(Entries taken from a collection)
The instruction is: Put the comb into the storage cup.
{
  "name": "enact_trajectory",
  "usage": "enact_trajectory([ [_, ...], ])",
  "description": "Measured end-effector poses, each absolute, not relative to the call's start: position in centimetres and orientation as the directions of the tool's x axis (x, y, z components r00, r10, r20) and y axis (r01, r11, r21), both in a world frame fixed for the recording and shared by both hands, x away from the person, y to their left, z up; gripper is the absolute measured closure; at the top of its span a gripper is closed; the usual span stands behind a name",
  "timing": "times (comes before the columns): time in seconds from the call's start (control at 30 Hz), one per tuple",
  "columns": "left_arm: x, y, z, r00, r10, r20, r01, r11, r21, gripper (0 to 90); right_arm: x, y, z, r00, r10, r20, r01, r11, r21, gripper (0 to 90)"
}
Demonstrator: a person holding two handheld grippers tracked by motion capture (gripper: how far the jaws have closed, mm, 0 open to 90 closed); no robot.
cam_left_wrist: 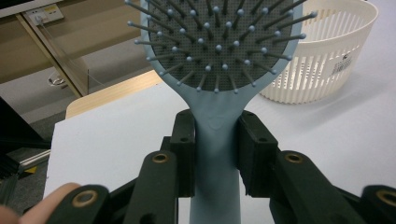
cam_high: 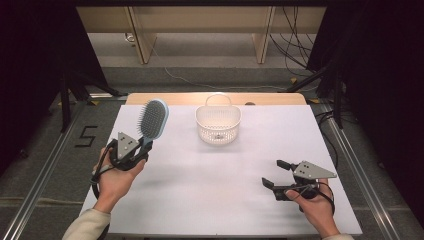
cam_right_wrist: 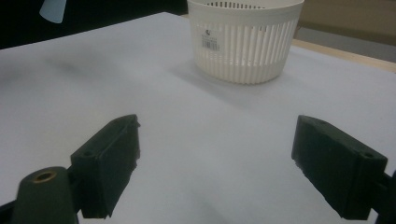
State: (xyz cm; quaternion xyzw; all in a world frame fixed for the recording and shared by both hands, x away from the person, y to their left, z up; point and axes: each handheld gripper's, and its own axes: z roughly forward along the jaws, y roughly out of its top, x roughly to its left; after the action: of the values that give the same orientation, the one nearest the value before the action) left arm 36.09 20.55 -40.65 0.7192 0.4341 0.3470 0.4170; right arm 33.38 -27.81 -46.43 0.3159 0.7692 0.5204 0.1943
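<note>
A light blue hairbrush (cam_high: 153, 118) with grey bristles (cam_left_wrist: 219, 42) stands raised above the table's left side. My left gripper (cam_high: 145, 146) is shut on its handle (cam_left_wrist: 215, 154), both pads pressing the handle's sides. A white slotted basket (cam_high: 218, 124) with a thin handle sits on the white table top, to the right of the brush head, and it appears in the left gripper view as basket (cam_left_wrist: 327, 60) and in the right gripper view as basket (cam_right_wrist: 245, 39). My right gripper (cam_high: 275, 173) rests low at the front right, jaws wide open with nothing between them (cam_right_wrist: 215, 163).
The white sheet (cam_high: 225, 170) covers the table; a wooden edge (cam_high: 270, 98) shows at the back. Black stands and cables line the floor on both sides. A "5" is marked on the floor (cam_high: 86, 136) at the left.
</note>
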Motion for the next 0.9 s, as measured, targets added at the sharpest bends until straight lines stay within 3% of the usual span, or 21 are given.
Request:
enact_trajectory([
  [0.9, 36.47, 20.07, -40.51, 0.393, 0.91, 0.133, 0.33, -0.275, 0.903, 70.0, 33.37, -27.8, -46.43, -0.726, 0.687, 0.029, 0.283, 0.26, 0.923, 15.9],
])
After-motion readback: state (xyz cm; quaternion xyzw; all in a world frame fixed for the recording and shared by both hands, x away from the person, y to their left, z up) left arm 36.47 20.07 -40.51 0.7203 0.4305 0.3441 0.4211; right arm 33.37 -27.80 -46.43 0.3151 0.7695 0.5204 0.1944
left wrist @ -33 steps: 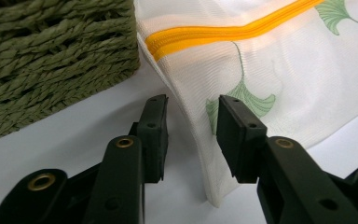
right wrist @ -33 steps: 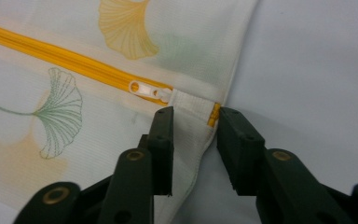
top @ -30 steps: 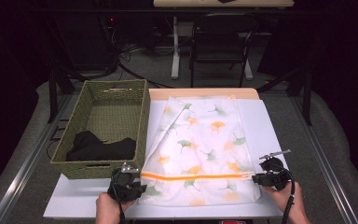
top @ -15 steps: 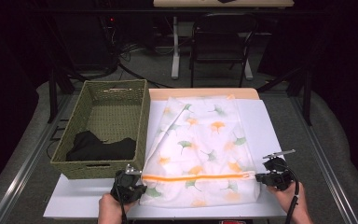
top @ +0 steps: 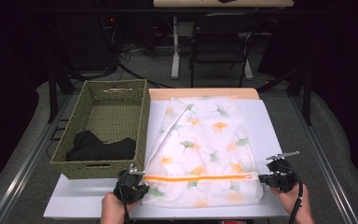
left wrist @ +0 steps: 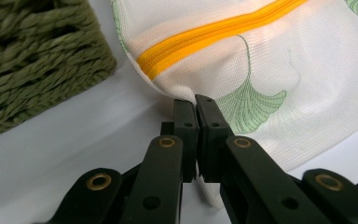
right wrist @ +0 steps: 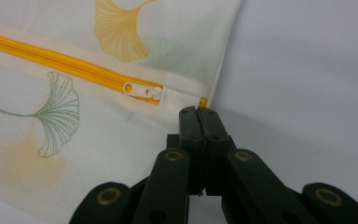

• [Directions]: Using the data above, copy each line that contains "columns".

• [Answer space]:
  "timing": "times (comes before the columns): time in seconds from the call's start (control at 30 Hz), one per tuple",
  "columns": "left_arm: x, y, z, r00, r10, r20, r01, r11, r21, gripper (0 to 90); right_arm: x, y, z, r00, r10, r20, r01, r11, r21, gripper (0 to 90)"

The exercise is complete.